As the evacuation order lifts, questions remain about the unhoused evacuees of the N.W.T

‘We will not know how many unhoused evacuees return until re-entry efforts have concluded’ says N.W.T official

unhoused evacuees

Sarah Abraham evacuated from Fort Smith. Photo: Danielle Paradis/APTN

An evacuation order has been lifted for Yellowknife three weeks after a nearby wildfire forced the city’s 20,000 residents to seek refuge in the south.

The order for the capital of the Northwest Territories, which also included the First Nation communities of Dettah and N’Dilo, was downgraded Wednesday to an evacuation alert.

As people begin the return journey home it is unclear if the unhoused population who were evacuated are being accounted for by any level of government.

“We will not know how many unhoused evacuees return until re-entry efforts have concluded. Numbers are monitored by the host jurisdiction and can change daily and passenger manifests for evacuees who will be returning on GNWT-arranged flights have not been finalized,” Robert Tordiff, assistant deputy minister for Indigenous affairs in the territory.

Elliot Tanti, a spokesperson for Boyle Street, an inner city organization that provides services to the unhoused population, said that they are not aware of the exact number of evacuees who have been accessing their services and weren’t asked by any level of government to track this information.
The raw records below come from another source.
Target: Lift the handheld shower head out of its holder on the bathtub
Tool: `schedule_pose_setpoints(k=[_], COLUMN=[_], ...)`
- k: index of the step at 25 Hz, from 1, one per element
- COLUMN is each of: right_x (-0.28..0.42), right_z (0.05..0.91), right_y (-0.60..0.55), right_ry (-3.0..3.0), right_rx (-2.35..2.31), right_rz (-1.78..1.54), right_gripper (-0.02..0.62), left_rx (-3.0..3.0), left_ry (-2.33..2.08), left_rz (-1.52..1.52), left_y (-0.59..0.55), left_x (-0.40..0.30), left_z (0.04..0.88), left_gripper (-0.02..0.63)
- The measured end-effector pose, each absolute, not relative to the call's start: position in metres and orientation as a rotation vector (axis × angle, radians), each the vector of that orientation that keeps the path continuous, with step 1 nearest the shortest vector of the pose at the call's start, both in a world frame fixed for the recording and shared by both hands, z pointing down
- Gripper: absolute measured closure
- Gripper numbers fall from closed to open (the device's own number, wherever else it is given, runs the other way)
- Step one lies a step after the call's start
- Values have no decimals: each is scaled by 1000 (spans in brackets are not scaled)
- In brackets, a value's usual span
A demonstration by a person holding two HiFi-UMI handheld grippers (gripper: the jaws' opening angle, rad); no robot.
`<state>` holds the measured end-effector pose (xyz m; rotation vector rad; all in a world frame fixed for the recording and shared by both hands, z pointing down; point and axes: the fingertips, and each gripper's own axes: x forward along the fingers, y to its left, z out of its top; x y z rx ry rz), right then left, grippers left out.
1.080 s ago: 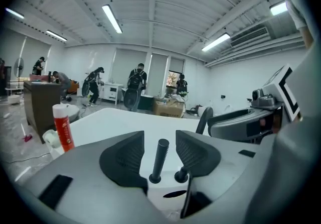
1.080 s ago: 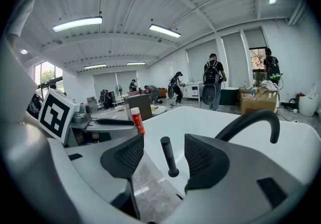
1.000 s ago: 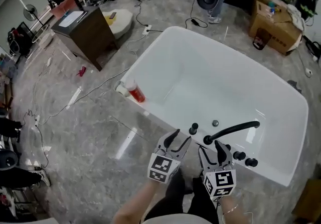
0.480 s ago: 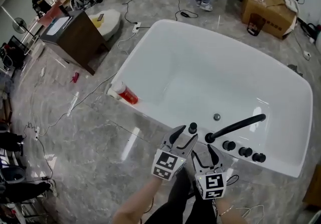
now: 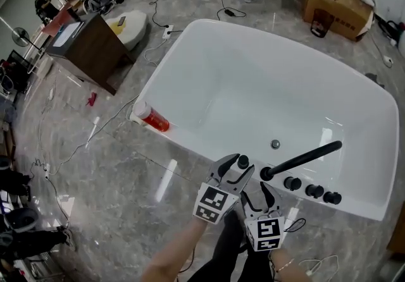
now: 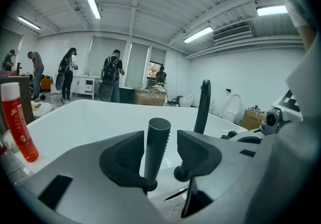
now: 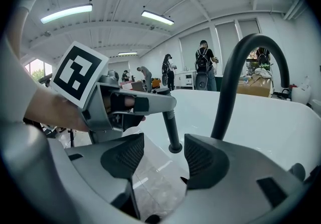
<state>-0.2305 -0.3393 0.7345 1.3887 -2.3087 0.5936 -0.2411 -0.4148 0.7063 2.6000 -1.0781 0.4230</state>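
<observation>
I'm bracketing shower head point(image 6: 157, 145) w/ L gripper point(image 5: 235, 170)
Jaws just been opening, spread, not pinching; R gripper point(image 7: 163, 160) spread, empty. Closing off-centre, I'm risking a slip.

Slim dark handheld shower head point(image 6: 157, 150) standing bolt upright – flat round top, ridged strip down one side near the top – foot seated snug in its small round holder point(image 7: 175, 148). Planted on the near rim of the white bathtub point(image 5: 253, 72), not yet lifted out.

One bathtub point(image 5: 209, 66), one shower head point(image 5: 242, 161), one spout point(image 5: 307, 156), three knobs point(image 5: 292, 183) point(image 5: 314, 191) point(image 5: 332, 198), one red bottle point(image 5: 152, 119), two tongs point(image 5: 235, 167) point(image 5: 262, 191).
</observation>
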Motion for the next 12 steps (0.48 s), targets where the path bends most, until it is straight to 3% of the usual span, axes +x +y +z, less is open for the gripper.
schedule_pose_setpoints(k=[12], right_x=[-234], right_z=[748], right_y=[-336], right_ry=[-2295], right_rx=[1381], right_rz=[617], right_gripper=[356], left_rx=[2695], left_ry=[-979], left_rz=[503], left_y=[-419], left_x=[-236], left_z=[711], left_gripper=[453])
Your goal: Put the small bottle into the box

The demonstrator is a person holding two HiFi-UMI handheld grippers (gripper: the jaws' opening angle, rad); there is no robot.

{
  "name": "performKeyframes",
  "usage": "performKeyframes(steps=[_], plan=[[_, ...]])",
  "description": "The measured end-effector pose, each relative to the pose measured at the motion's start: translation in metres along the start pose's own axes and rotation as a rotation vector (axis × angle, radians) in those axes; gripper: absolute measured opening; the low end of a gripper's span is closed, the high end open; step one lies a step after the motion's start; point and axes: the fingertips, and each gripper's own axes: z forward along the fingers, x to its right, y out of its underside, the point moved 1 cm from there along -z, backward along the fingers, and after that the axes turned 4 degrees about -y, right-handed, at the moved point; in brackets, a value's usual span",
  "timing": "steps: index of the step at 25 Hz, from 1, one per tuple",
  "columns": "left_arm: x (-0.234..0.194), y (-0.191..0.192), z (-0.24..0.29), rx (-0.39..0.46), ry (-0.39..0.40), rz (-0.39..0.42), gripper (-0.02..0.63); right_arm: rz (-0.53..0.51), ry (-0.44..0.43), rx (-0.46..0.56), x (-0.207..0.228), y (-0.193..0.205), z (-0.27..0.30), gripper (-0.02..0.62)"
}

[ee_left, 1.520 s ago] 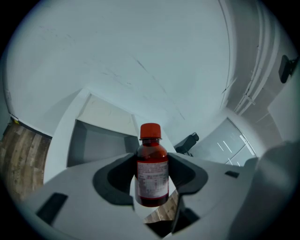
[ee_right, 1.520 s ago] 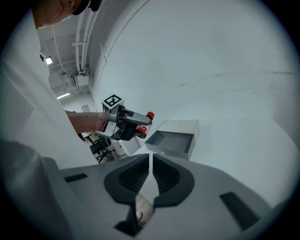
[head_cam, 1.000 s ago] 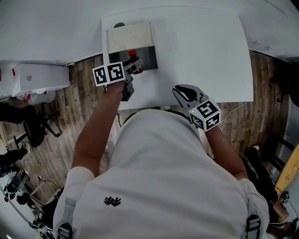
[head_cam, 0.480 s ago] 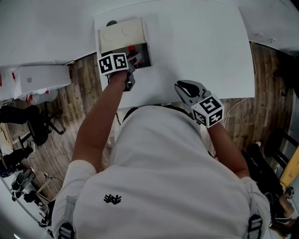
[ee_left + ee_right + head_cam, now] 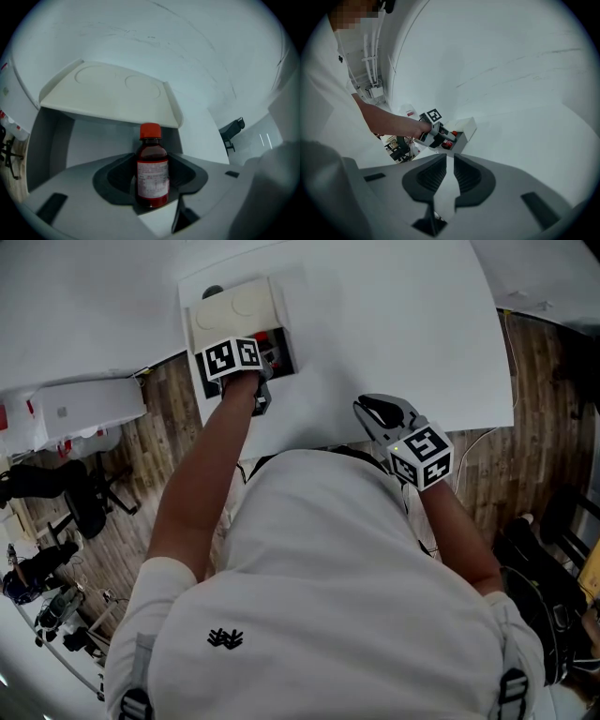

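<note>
Your left gripper (image 5: pixel 267 357) clamps wide around the small bottle (image 5: pixel 152 171), holding it upright in the mouth of the open box (image 5: pixel 49 140) for a clean set-down, while your right gripper (image 5: pixel 446 173) hangs nearly closed and empty above the tabletop (image 5: pixel 394 324).

A white rectangular table top (image 5: pixel 403 334) stood on a floor of brown wooden planks (image 5: pixel 173 442), bordered on its far side by a plain white surface (image 5: pixel 84 306) that filled the upper part of the head view. To the left, a white box-shaped cabinet (image 5: pixel 80 407) sat near a black office chair with splayed legs (image 5: pixel 70 498), and dark, cluttered equipment (image 5: pixel 47 601) lay farther along the floor. To the right, a thin pale cable (image 5: pixel 473 442) trailed across the planks near a dark seat (image 5: pixel 548 563). White pipes (image 5: pixel 370 61) ran up a white wall in the right gripper view, and soft light lay evenly over the table.
</note>
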Motion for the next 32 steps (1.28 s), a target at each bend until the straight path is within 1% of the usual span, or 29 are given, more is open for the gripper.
performKeyframes(steps=[7,12,17,22,32], plan=[[-0.005,0.004,0.011,-0.103,-0.090,0.037,0.224,0.019,-0.001,0.010,0.004,0.000,0.002,0.051],[-0.012,0.009,0.016,-0.197,-0.103,0.047,0.225,0.028,0.000,0.020,0.003,-0.002,0.009,0.051],[-0.009,0.016,0.021,-0.254,-0.100,0.062,0.229,0.034,-0.001,0.021,0.007,0.001,0.008,0.051],[-0.007,0.014,0.022,-0.273,-0.097,0.067,0.229,0.032,-0.001,0.025,0.013,-0.003,0.007,0.051],[-0.010,0.014,0.019,-0.278,-0.068,0.065,0.233,0.026,-0.014,0.022,0.009,-0.006,0.015,0.051]])
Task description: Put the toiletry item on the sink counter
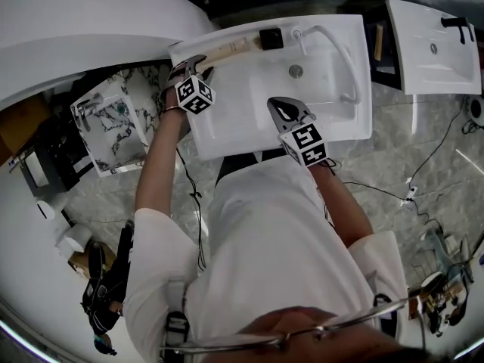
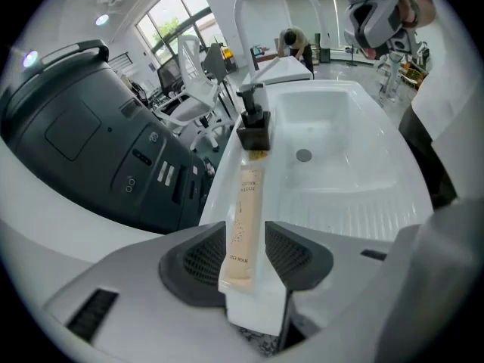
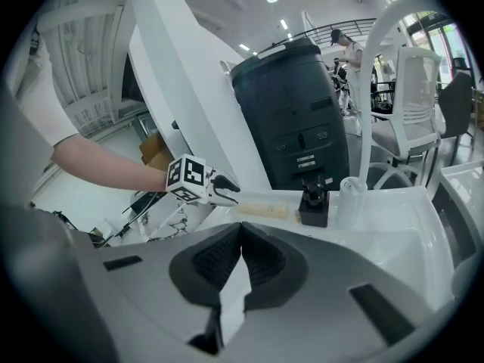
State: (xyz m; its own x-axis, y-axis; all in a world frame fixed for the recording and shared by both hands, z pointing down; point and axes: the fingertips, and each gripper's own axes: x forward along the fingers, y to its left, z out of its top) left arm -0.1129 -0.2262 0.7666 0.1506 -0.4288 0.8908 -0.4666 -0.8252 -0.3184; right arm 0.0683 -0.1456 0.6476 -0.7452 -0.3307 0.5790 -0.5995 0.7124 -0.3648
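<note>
Print on the beige flat tube (image 2: 248, 191) reads "TOOTH" at its far end and "HIGH END" at its near end; the rest is too small to read.

One tube is present. It lies lengthwise on the bench strip along the back edge of the white ceramic sink (image 1: 227, 134), its far end touching the single black square pump dispenser (image 2: 255, 123).

Your left gripper (image 2: 246, 231) sits over the tube's near end. Its fingers (image 2: 299, 257) stand wide, one on each side of the tube, and do not press on it.

Your right gripper (image 3: 240, 229) hangs over the sink's basin, near the front edge. Its fingers (image 3: 265, 259) are closed together with nothing between them.

One white arched faucet (image 1: 336, 51) rises from the same back strip, beyond the dispenser. One round drain (image 1: 296, 71) sits in the basin.

Around the sink:
- One further white basin (image 1: 431, 44) lies on the faucet side.
- One marble-patterned basin (image 1: 113, 123) lies on the tube side.
- A large dark cabinet (image 3: 295, 119) stands behind the back edge.
</note>
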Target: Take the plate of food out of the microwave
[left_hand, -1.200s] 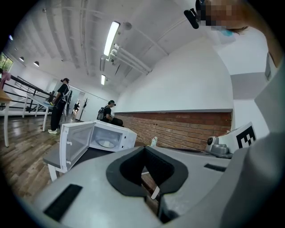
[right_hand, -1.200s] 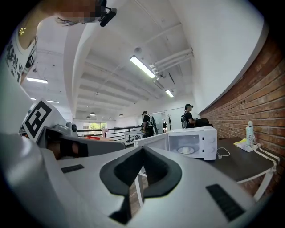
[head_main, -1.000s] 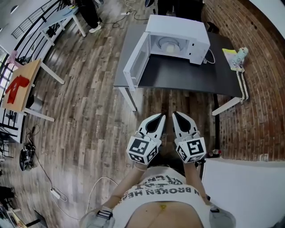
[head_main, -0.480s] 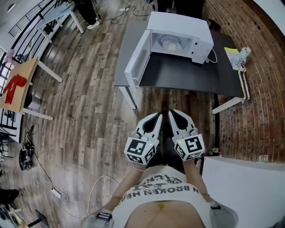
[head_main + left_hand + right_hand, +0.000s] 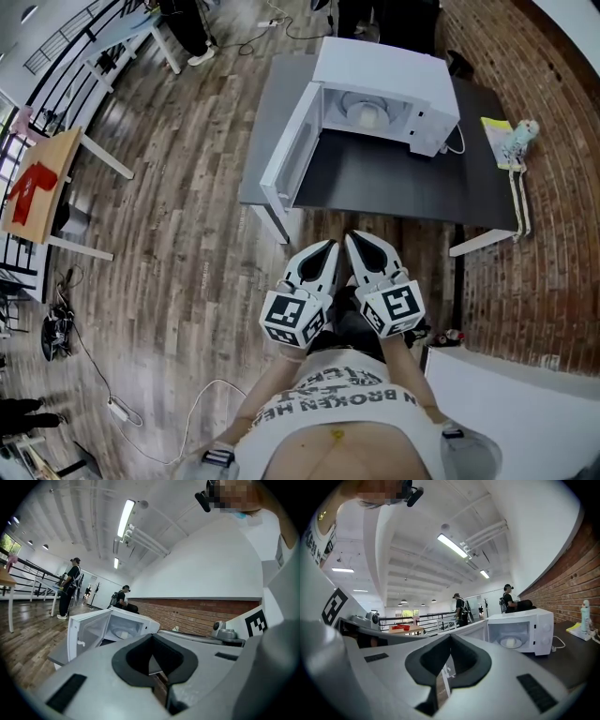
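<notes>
A white microwave (image 5: 384, 89) stands on a dark table (image 5: 412, 183), its door (image 5: 289, 155) swung open to the left. Inside it a plate with pale food (image 5: 366, 114) rests on the turntable; the plate (image 5: 511, 642) also shows in the right gripper view and more faintly in the left gripper view as the plate (image 5: 123, 633). My left gripper (image 5: 326, 251) and right gripper (image 5: 359, 242) are both shut and empty, held side by side close to my body, well short of the table's near edge.
Wooden floor lies between me and the table. A brick wall (image 5: 553, 187) runs along the right. A yellow paper and small bottle (image 5: 511, 136) sit at the table's right end. A wooden table with a red item (image 5: 37, 183) stands far left. People (image 5: 70, 585) stand beyond.
Both grippers have drifted slightly left and closer together. The microwave and table sit a little lower and further right in the head view, as the view shifted. Jaws stayed shut.
</notes>
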The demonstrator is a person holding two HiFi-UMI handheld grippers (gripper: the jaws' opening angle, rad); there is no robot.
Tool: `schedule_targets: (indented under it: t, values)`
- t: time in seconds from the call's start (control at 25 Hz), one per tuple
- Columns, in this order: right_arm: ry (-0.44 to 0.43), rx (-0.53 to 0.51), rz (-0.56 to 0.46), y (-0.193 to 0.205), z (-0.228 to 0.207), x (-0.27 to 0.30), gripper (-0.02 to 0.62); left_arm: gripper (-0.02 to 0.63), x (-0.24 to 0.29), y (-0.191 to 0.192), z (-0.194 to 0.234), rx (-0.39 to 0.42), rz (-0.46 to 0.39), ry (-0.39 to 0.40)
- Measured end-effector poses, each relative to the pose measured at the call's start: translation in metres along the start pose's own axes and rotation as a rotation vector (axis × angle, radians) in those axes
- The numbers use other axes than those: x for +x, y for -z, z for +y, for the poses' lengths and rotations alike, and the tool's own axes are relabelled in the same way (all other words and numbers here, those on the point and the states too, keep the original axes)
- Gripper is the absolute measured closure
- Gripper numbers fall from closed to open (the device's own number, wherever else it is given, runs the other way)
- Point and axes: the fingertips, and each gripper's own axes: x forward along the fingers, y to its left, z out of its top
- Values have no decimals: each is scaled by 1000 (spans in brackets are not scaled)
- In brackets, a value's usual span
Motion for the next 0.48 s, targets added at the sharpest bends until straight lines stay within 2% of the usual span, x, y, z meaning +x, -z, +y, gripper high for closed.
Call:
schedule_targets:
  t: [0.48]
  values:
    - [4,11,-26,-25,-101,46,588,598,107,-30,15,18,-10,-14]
“We wouldn’t provide the services necessary [for evacuees] necessarily,” said Tanti.

Hearing from marginalized and unhoused evacuees

Sarah Abraham owns a small cabin in Fort Smith, N.W.T. and was among those evacuated. She’s currently staying in Edmonton.

Abraham was sitting on the ground beside people who were unhoused. When she was approached by APTN a man she met “from the streets” had been using her lap as a pillow.

“I am staying way on the southside where they gave me a hotel,” but Abraham said she was more comfortable downtown where she knew lots of people.

While she has been staying in Edmonton, Abraham has been assisting others who are unhoused. She administered Naloxone, the nasal spray that reverses opioid overdoses.

Abraham told APTN she is looking forward to returning home.

She is one of the thousands of people living in Hay River and Fort Smith, who were ordered out days before Yellowknife, but for the time being, remain displaced from their homes.

Read more:

N.W.T. premier takes feds to task for infrastructure issues during wildfire evacuations

Challenges in tracking the unhoused evacuees 

In a previous press conference on Sept. 2, the GNWT spokesperson Robert Tordiff told reporters that there are “challenges” in tracking and assisting evacuees who were moved from the north.

“The GNWT and our partners are encouraging evacuees to communicate with us, but doing so is the individual’s choice,” said Tordiff in an emailed statement.

Tordiff mentioned one of the partners is the City of Calgary.

APTN reached out to the City of Calgary to ask about the process for tracking the unhoused population.

“We are not able to provide the number of evacuees who may have accessed the various supports available from those multiple partners,” said Jamie Stopa, a spokesperson for the city of Calgary.

“However, we do work closely with those agencies to ensure that they are able to provide up-to-date information to those individuals, including any information we receive from the Northwest Territories on how to return home.”

Tordiff told APTN that the territorial government is “committed” to helping all residents return to the N.W.T.

“We appreciate the efforts of municipal, provincial and territorial governments in Alberta, British Columbia, Manitoba and Yukon to support all residents of the N.W.T.

Beginning the long drive north

Kelsey Worth packed up her children, two cats and dog and drove to Alberta — first to Calgary, then High River, before settling in the hamlet of Cayley.

She is picking up groceries before beginning the long drive north on Thursday.

Worth said she doesn’t have to be back at work until Monday, so she is waiting an extra day so as not to clog up the highway with more traffic.

“We’ve got a few extra days where we can take it a little slower,” she said to the Canadian Press.

The Yellowknife Co-op said its shelves are stocked with groceries.

The city said its solid waste facility is to open Thursday and garbage pickup is also to start that day.

Residents have been advised they should prepare to be self-reliant for 72 hours upon their return.